Would you write out the full listing exactly, without any pictures?
* * * * * * * * *
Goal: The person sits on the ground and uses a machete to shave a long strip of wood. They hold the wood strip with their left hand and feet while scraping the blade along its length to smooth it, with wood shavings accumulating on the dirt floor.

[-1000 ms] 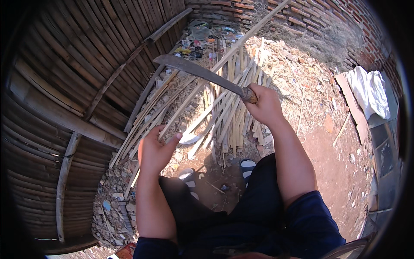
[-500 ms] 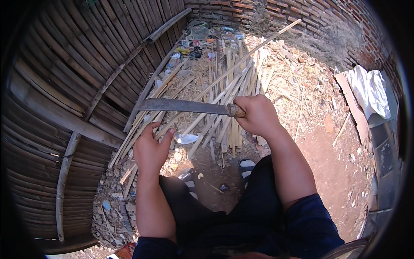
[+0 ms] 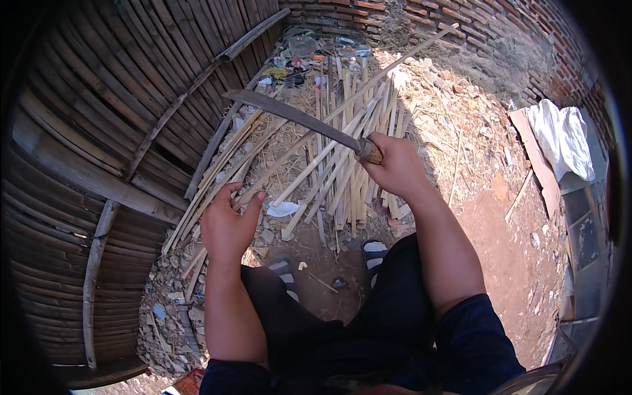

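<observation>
A machete (image 3: 296, 117) with a dark, slightly curved blade and a wooden handle is gripped in my right hand (image 3: 396, 166). Its blade points up and to the left, above a pile of pale split bamboo strips (image 3: 345, 174). My left hand (image 3: 228, 220) is empty, thumb and fingers apart, over the near left end of the strips. Whether its fingertips touch any strip I cannot tell. The strips lie crosswise on the ground, and one long strip (image 3: 421, 49) sticks out toward the far right.
A bamboo slat wall (image 3: 99, 131) rises on the left, and a brick wall (image 3: 454, 26) stands at the back. Litter (image 3: 299, 49) lies in the far corner. At the right are a white cloth (image 3: 563, 138) and a brown board (image 3: 536, 161). My sandalled feet (image 3: 375, 253) are close to the pile.
The machete's tip has swung upward, so the blade has gone from nearly level to slanting up to the left. My right hand has risen slightly. My left hand stays almost where it was.
</observation>
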A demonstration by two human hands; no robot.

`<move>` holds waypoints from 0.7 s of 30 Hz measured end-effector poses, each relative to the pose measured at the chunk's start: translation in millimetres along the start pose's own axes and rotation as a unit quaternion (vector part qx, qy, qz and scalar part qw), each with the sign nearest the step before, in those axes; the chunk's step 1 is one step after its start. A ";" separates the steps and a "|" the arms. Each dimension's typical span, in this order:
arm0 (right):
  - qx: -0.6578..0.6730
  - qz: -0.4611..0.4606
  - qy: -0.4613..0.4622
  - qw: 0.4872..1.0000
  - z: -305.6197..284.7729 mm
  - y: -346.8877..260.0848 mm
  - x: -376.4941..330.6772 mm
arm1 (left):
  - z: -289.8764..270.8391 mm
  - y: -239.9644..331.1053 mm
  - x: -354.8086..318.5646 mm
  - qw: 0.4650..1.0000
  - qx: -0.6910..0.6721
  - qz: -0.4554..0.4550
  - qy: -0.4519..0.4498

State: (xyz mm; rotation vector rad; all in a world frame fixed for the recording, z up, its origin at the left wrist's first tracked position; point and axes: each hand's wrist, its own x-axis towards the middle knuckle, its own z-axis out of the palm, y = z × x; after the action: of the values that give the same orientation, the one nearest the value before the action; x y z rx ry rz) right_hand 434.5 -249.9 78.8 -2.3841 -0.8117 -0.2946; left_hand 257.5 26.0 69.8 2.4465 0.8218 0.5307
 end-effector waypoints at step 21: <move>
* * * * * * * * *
# Result of this exercise
Goal: The person sits on the ground and uses a machete to shave a long strip of wood. They hold the wood strip with their left hand and feet while scraping the blade along its length to smooth it, with wood shavings accumulating on the dirt floor.

[-1000 ms] 
[-500 ms] 
[+0 ms] 

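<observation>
A machete (image 3: 296, 117) with a dark, slightly curved blade and a wooden handle is gripped in my right hand (image 3: 396, 166). Its blade points up and to the left, above a pile of pale split bamboo strips (image 3: 345, 174). My left hand (image 3: 228, 220) is empty, thumb and fingers apart, over the near left end of the strips. Whether its fingertips touch any strip I cannot tell. The strips lie crosswise on the ground, and one long strip (image 3: 421, 49) sticks out toward the far right.
A bamboo slat wall (image 3: 99, 131) rises on the left, and a brick wall (image 3: 454, 26) stands at the back. Litter (image 3: 299, 49) lies in the far corner. At the right are a white cloth (image 3: 563, 138) and a brown board (image 3: 536, 161). My sandalled feet (image 3: 375, 253) are close to the pile.
The machete's tip has swung upward, so the blade has gone from nearly level to slanting up to the left. My right hand has risen slightly. My left hand stays almost where it was.
</observation>
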A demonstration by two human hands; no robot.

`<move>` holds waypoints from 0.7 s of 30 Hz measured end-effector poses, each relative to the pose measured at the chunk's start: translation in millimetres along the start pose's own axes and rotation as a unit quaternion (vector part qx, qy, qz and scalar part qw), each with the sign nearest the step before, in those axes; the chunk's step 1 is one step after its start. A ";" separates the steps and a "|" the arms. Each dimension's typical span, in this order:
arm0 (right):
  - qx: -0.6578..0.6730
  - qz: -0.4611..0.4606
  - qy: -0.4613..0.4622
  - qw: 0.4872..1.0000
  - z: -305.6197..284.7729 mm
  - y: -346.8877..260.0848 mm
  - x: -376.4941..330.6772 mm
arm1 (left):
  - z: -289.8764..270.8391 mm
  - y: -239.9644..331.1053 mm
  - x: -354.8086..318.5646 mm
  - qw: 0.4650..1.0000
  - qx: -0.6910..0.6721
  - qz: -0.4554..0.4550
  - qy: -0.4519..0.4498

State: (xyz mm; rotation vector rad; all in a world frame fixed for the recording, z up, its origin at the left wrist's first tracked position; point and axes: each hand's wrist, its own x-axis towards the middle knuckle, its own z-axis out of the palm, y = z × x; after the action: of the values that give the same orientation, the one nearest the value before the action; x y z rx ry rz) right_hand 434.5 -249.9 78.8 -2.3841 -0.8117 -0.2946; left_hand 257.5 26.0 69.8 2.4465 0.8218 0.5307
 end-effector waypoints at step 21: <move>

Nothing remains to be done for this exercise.